OpenAI has released a new version of ChatGPT, claiming that the new language learning model is capable of passing – and even excelling in – a variety of academic exams.
ChatGPT-4, which will be available on Bing as well as the OpenAI website, is more reliable and more creative than its predecessor, according to OpenAI. The team tested the model on a number of exams designed for humans, from the bar exam to biology, using publicly available papers. While no additional training was given to the model ahead of the tests, it was able to perform well on most subjects, performing in the estimated 90th percentile for the bar exam and the 86th-100th in art history.
Just as the previous model was accused of being bad at math, this version struggled more with calculus, scoring in the 43rd-59th percentile.
For casual users who just want a creative bot to chat with, the main advantage of this over previous models is the creativity of it, and its ability to better understand user instructions.
In a demonstration on their website, the chatbot was asked to summarize the plot of Cinderella in one sentence, but each word had to begin with the next letter in the alphabet. Impressively, given the constrictions of the brief, it came back with: "A beautiful Cinderella, dwelling eagerly, finally gains happiness; inspiring jealous kin, love magically nurtures opulent prince; quietly rescues, slipper triumphs, uniting very wondrously, xenial youth zealously."
The model is also able to process images. In an impressive demonstration, GPT-4 was able to take a crude hand-drawn image of a website and then create that website in html.

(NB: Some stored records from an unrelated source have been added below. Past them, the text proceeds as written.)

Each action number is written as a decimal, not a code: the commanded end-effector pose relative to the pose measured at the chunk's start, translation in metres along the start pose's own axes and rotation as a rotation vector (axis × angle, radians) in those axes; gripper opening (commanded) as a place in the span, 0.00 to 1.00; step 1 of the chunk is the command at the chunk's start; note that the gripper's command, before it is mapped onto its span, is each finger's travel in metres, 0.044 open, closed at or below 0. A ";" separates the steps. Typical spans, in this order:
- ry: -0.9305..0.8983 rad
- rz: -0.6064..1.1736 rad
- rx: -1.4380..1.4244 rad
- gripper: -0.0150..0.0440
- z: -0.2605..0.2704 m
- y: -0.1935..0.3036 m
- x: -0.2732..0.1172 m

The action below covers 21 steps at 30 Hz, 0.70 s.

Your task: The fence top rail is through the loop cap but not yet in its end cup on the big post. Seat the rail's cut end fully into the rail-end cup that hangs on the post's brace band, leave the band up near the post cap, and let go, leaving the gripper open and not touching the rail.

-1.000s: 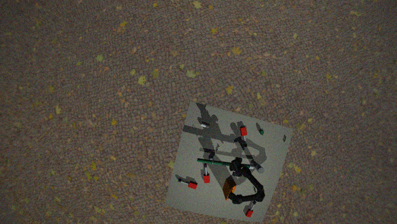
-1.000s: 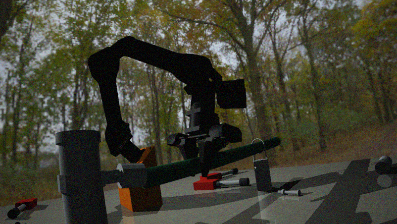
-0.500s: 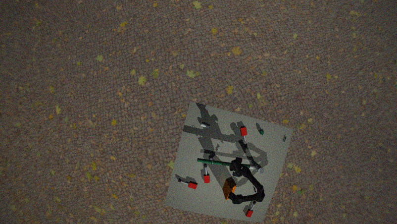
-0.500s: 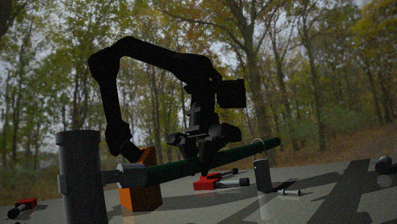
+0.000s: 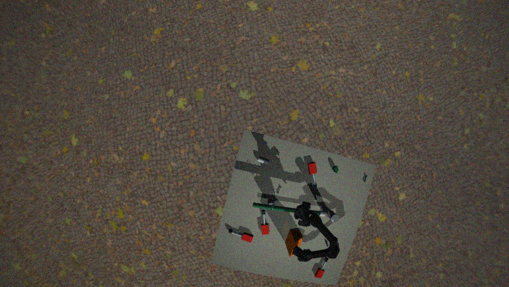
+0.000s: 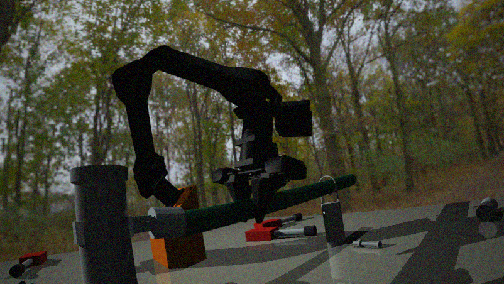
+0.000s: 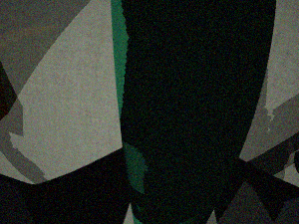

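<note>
The dark green rail (image 5: 263,206) (image 6: 219,215) (image 7: 194,74) slopes down towards the big post, its far end raised. My gripper (image 5: 303,213) (image 6: 251,210) is shut on the rail between loop and cup. The rail passes through the wire loop (image 6: 327,176) above the small post (image 6: 333,222). Its near end enters the mouth of the grey cup (image 6: 169,221); the depth inside is hidden. The cup hangs beside the big post (image 5: 334,218) (image 6: 102,204) from the brace band (image 6: 78,234), which sits some way below the post cap (image 6: 98,173).
An orange block (image 5: 294,242) (image 6: 180,252) stands under the arm's base. Red-headed mallets lie around, one mallet (image 5: 264,228) near the rail and another mallet (image 5: 311,167) beyond it. A small grey bolt (image 6: 368,244) lies near the small post.
</note>
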<state>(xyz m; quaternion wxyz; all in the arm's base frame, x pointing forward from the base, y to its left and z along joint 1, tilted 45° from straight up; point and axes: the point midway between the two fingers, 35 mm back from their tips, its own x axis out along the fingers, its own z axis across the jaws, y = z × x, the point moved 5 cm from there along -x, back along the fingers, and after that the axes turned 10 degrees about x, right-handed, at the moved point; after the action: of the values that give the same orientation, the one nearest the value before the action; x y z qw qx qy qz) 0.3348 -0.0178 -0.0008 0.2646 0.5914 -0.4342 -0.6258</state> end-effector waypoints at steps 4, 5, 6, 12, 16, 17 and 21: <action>0.010 0.012 -0.003 0.25 -0.002 0.006 -0.004; 0.010 0.012 -0.003 0.25 -0.002 0.007 -0.004; 0.010 0.012 -0.003 0.25 -0.002 0.007 -0.004; -0.002 0.000 -0.002 0.25 0.000 0.000 0.000; -0.002 0.000 -0.002 0.25 0.000 0.000 0.000; -0.002 0.000 -0.002 0.25 0.000 0.000 -0.001; -0.002 0.000 -0.002 0.25 0.000 0.002 -0.001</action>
<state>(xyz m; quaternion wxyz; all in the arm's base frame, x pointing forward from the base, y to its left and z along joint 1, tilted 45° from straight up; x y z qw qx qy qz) 0.3347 -0.0177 -0.0005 0.2635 0.5901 -0.4332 -0.6283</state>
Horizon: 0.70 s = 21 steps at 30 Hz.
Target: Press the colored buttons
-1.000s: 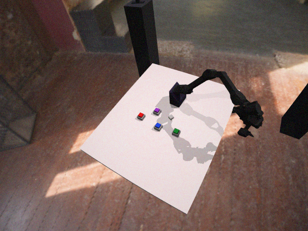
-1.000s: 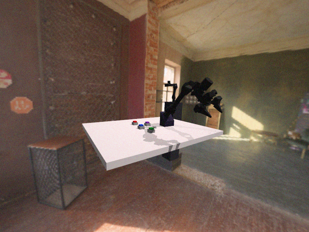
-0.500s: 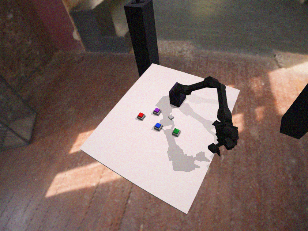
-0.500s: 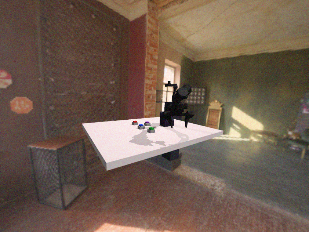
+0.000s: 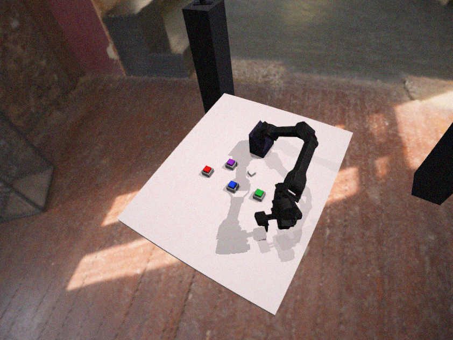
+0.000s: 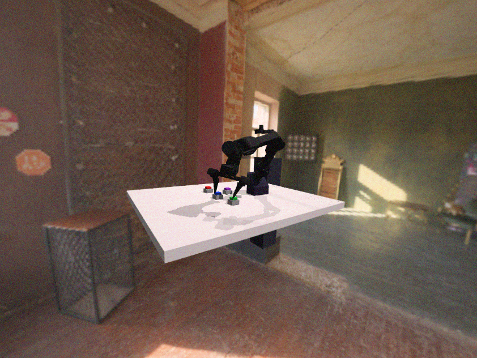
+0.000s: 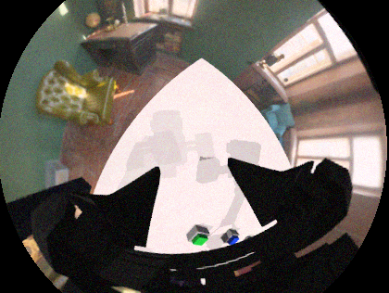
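Note:
The red button (image 5: 206, 169) (image 6: 208, 187) stands at the left of the group. The purple button (image 5: 231, 162) (image 6: 227, 189) is beside it, nearer the arm's base. The green button (image 5: 259, 192) (image 6: 233, 199) (image 7: 200, 239) is at the other end of the group. No button looks pressed. My gripper (image 5: 279, 227) (image 6: 224, 195) (image 7: 194, 166) is open and empty, pointing down above the table beyond the green button. In the exterior view its fingertips overlap the green and blue buttons. The wrist view does not show red or purple clearly.
A blue button (image 5: 232, 184) (image 6: 218, 193) (image 7: 232, 240) stands between red and green. A small white block (image 5: 251, 173) lies between purple and green. The arm's dark base (image 5: 260, 144) (image 6: 257, 187) stands on the white table (image 5: 164, 212) (image 6: 173, 238) behind the group.

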Each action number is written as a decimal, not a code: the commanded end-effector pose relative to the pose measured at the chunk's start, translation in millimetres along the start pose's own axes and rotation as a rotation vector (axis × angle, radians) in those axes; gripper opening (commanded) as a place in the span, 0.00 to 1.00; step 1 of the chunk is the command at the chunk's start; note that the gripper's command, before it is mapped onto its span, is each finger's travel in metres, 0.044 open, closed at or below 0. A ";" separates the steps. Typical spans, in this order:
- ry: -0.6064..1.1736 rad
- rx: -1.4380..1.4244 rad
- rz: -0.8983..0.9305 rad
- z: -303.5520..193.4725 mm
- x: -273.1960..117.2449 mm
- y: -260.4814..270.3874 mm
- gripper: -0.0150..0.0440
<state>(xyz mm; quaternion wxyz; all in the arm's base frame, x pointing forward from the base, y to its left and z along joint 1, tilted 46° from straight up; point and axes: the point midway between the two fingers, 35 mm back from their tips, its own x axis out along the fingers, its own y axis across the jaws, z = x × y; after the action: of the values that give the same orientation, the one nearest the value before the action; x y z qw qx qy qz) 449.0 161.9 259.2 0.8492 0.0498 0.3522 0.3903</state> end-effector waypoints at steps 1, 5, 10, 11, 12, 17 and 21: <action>0.090 0.072 -0.065 -40.0 3.6 -61.6 0.93; 0.153 0.134 -0.108 -74.8 -3.2 -109.0 0.93; 0.229 0.220 -0.144 -124.9 -17.6 -161.4 0.93; 0.244 0.239 -0.149 -135.7 -21.2 -170.7 0.93; 0.258 0.257 -0.153 -146.7 -24.9 -179.7 0.93; 0.323 0.357 -0.157 -205.1 -46.3 -217.9 0.93; 0.366 0.445 -0.142 -255.9 -66.0 -239.9 0.93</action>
<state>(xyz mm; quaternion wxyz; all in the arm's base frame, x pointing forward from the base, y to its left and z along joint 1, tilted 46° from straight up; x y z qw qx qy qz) 434.8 -67.0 56.7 0.7916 0.1091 0.5448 0.2543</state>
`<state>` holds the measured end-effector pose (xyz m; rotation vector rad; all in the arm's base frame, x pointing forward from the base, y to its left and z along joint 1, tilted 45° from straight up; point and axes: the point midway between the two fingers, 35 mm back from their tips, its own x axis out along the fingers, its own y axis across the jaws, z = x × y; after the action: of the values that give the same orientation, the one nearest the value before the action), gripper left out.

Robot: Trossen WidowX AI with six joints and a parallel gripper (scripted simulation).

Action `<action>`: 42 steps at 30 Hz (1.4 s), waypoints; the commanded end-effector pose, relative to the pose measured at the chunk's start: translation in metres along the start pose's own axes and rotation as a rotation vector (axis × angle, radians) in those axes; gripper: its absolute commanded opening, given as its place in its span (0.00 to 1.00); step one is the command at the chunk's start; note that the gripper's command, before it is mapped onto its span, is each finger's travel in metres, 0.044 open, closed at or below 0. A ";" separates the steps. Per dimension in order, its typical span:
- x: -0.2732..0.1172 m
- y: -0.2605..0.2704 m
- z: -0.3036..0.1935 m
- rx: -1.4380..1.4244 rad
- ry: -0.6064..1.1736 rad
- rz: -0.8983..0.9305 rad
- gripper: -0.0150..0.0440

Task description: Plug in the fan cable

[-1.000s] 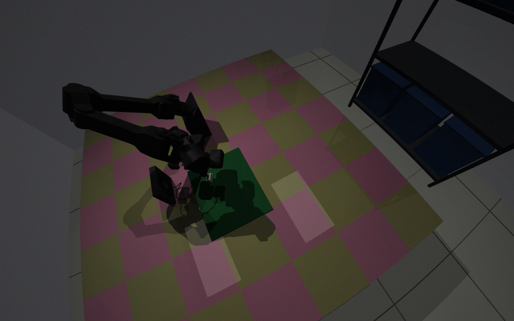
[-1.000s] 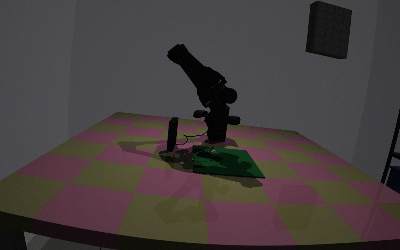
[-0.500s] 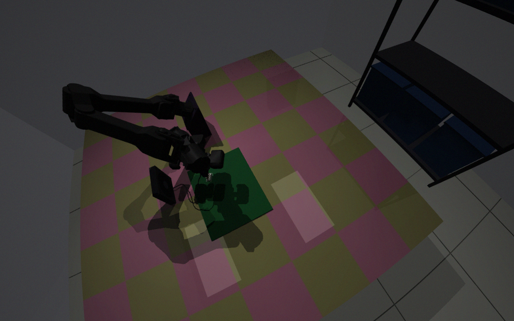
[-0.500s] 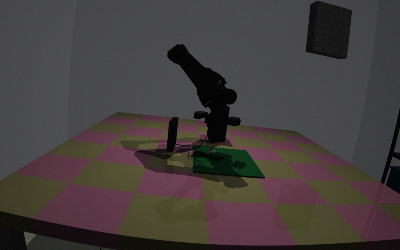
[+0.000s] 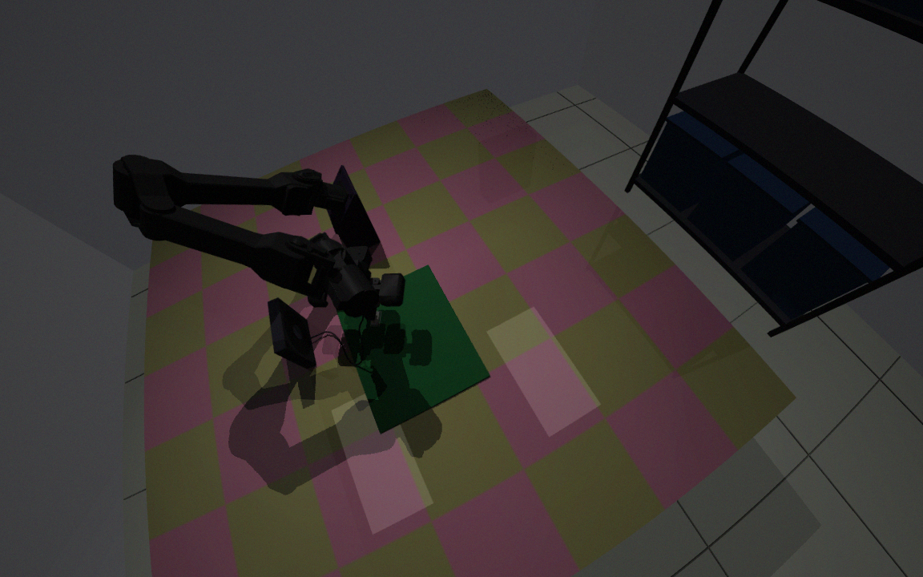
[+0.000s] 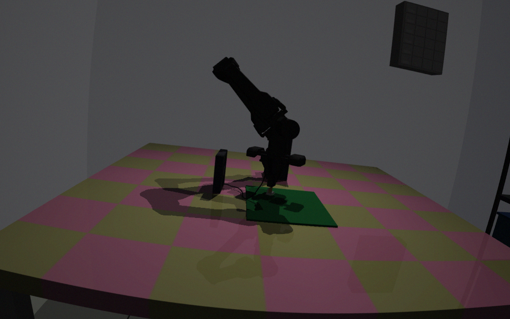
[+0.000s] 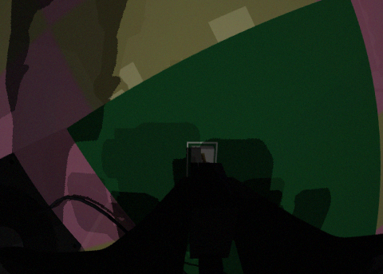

While the text versions of Chat GPT-4 are available to users, the image input feature is only available to subscribers at the moment.
Elsewhere in the demonstration, the model did the taxes of a fictional couple, and even wrote its own bot. Though impressive, it's still important to remember that the bot is still capable of hallucinations, and is only trained on datasets and text from before September 2021, so is unaware of any updates that have happened since then. Which, in a way, is a blessing.